Using our family B, C and D again, if the bequest to the parent was “per capita”, and both B and D had predeceased, leaving B1 and B2 (in the case of B) and D1 (in the case of D), then a per capita distribution would mean that:
- C would still receive his/her one third share because he/she was still alive at the testator’s death;
- B1, B2 and D1 would share the remaining two thirds of the bequest equally as they are of the same generation—each would receive 2/9 of the bequest. In a per stirpes distribution, D1 would receive one third of the bequest, being the only child of D.
Succession Law Reform Act
If a bequest is not made “per stirpes” or “per capita”, and the beneficiary predeceases the testator without other wording in the will to allow the bequest to survive, then the bequest will normally lapse. Unless, that is, the provisions of Section 31 of the Succession Law Reform Act (“SLRA”) apply.
Section 31 of the SLRA states that if a bequest is made to the testator’s child, grandchild, brother or sister who dies before the testator, and unless there is other wording in the will to say something else, the spouse and children of the deceased child, grandchild, brother or sister will share in the bequest in accordance with the provisions of Section 31.
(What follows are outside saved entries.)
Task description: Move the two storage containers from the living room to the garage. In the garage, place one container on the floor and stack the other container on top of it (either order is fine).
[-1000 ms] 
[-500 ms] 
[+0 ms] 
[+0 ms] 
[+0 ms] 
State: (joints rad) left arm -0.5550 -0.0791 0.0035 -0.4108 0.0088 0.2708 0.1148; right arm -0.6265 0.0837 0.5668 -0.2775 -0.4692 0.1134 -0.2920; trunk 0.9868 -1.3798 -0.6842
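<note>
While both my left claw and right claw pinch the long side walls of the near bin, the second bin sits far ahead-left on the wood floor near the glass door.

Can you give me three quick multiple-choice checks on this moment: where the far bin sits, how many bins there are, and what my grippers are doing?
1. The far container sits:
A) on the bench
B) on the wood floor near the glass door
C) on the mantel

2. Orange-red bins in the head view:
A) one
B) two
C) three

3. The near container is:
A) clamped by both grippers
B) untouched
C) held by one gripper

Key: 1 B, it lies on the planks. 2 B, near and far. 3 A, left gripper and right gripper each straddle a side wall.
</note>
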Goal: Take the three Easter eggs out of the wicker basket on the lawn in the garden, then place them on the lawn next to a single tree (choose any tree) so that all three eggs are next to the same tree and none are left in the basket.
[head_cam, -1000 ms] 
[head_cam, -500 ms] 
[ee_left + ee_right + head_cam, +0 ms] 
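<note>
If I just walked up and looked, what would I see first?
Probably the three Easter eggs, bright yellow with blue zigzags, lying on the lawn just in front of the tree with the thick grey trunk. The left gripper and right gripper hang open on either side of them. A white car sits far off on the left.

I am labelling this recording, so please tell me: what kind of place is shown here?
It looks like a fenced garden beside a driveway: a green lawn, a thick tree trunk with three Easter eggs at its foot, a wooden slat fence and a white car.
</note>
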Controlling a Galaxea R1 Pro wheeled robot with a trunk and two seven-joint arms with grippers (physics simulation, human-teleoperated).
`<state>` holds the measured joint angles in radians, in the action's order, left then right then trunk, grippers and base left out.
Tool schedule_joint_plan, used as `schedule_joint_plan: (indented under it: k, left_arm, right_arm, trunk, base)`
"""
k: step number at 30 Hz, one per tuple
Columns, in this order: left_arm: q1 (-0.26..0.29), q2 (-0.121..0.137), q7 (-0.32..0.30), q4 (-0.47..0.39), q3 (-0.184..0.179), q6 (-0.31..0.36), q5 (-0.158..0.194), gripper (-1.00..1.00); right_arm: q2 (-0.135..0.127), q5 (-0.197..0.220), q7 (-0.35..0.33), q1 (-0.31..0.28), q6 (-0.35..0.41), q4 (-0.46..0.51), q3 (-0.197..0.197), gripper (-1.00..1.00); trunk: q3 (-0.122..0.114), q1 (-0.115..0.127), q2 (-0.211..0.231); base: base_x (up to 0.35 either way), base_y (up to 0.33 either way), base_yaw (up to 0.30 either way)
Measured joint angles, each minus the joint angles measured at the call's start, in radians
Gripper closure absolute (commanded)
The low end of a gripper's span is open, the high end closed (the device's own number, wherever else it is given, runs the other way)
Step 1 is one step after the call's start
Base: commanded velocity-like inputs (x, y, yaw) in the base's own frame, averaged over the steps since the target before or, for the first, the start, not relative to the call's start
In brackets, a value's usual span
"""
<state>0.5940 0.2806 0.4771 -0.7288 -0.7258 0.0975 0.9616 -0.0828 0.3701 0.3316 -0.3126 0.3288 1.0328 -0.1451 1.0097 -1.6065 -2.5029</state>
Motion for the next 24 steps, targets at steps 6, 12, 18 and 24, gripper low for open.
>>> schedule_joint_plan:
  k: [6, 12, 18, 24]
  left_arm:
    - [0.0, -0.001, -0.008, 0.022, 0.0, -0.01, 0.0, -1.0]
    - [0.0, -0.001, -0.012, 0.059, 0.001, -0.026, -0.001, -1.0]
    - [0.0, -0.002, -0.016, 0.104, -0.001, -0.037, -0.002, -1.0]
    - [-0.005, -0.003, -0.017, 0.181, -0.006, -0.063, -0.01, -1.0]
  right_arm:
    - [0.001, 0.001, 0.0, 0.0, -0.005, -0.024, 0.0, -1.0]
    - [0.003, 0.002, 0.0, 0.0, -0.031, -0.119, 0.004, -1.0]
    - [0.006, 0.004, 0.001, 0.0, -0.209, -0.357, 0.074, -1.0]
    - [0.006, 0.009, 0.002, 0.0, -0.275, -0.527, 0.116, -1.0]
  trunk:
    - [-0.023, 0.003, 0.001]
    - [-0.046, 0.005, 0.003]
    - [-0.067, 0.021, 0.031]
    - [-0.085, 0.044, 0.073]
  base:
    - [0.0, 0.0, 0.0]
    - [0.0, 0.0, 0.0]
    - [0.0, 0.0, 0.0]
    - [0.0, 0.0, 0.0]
Clearly, the answer to the question of what happens to a bequest if a beneficiary dies before the testator is: “it depends”. To a large degree, the courts have done their utmost to prevent a bequest from lapsing. The legislators through Section 31 of the SLRA and similar legislation in other provinces have done the same. Who ultimately will receive the bequest, however, depends on the wording of the testator’s Will and a beneficiary’s family situation.